Wednesday, April 25, 2012

Putting everything into prospective

In an interview with Suzanne Collins I recently watched she said that the idea for Hunger Games came to her, when she switched channels on her TV. One channel was showing some kind of reality show, where bunch of teenagers were competing for cash. The other channel was providing updates on war in Syria, where people and children were dying.

Monday, April 9, 2012

I am a survivor

I have been reading the Hunger Games Trilogy over the long weekend and among lots of enjoyment I had reading them, they helped me realize something about myself. Like the main character of the books, I am a survivor. No matter what life throws at me, it won’t break me. Unsettle me – maybe, but never damage me beyond repair. And never will I go under without a battle.

It’s probably not the fact to be proud of, but getting to know myself better is an achievement for me – I was never good at reflection.

I believe this very feature makes me very adaptable to whatever changes I face. I am able to alter myself to not feel uncomfortable under the new circumstances. Like when I was a child, I was really sentimental about what home was. I cried for days, when I found out, that we were moving from the apartment where I’ve spent the first thirteen years of my life. I also was really upset when we sold the cottage where I used to spend summers.

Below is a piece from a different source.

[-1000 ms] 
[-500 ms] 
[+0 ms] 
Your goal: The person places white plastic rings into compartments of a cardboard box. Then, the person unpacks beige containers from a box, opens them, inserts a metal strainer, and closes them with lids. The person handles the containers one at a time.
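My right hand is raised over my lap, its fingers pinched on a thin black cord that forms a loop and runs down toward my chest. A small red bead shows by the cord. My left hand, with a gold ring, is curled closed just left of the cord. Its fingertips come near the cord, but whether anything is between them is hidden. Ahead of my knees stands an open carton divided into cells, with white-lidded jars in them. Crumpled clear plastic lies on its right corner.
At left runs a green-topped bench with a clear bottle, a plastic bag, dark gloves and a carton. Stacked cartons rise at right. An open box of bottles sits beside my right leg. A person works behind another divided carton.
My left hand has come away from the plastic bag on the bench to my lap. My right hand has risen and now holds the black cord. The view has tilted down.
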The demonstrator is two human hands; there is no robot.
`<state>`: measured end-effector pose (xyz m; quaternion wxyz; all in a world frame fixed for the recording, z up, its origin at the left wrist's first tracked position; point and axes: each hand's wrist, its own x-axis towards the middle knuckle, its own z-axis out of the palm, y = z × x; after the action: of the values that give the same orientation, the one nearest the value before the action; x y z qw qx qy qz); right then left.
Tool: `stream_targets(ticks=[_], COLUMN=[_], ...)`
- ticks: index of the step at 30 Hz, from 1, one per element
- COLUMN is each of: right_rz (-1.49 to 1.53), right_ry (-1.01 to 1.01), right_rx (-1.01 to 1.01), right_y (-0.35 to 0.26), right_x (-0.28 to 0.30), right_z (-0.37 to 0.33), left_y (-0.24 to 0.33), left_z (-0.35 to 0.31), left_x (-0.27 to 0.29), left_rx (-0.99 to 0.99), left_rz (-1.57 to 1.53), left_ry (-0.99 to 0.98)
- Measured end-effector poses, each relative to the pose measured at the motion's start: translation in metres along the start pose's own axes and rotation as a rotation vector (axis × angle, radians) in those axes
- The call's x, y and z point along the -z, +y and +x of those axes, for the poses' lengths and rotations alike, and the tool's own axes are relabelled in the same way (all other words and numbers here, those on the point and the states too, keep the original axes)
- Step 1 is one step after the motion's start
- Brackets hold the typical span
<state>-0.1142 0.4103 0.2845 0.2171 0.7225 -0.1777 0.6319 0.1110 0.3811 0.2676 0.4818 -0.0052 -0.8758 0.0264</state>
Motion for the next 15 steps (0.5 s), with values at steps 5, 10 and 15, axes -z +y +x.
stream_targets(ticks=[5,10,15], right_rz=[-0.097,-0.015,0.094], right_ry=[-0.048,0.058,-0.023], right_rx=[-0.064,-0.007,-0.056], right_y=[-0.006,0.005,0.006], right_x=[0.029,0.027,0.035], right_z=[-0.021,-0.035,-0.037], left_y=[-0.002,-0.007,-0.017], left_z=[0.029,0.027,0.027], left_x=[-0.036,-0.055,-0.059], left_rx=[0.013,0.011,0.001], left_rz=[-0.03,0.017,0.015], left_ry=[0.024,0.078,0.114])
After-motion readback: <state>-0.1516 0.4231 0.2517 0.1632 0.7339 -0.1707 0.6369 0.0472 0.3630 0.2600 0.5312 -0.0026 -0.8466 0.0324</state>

But with time I made myself change the attitude – not that it changed on its own, I remember working on it. That’s what made me a good immigrant – I don’t miss many things, because it’s disturbing and I don’t let myself to get upset. Life’s too short for that kind of things and sad feelings don’t add much value to it.

Tuesday, April 3, 2012

Pick your battles

I used to be really stubborn in trying to prove my solution was the best possible for the situation. The scale of the problem or its significance to me personally did not really matter. Once I got started, I would not abandon the ship until either full victory or complete defeat were achieved.

Now I notice that I am more willing to step back and not escalate the whole situation by trying to get my point to the other party when I realize that the problem is not important to me. I guess I am a way better politician now as I am ready to give up my position in exchange for an ally. I do not surrender with a white flag, I just make the point of how I missed a different prospective in the situation and how this changes the whole approach of mine.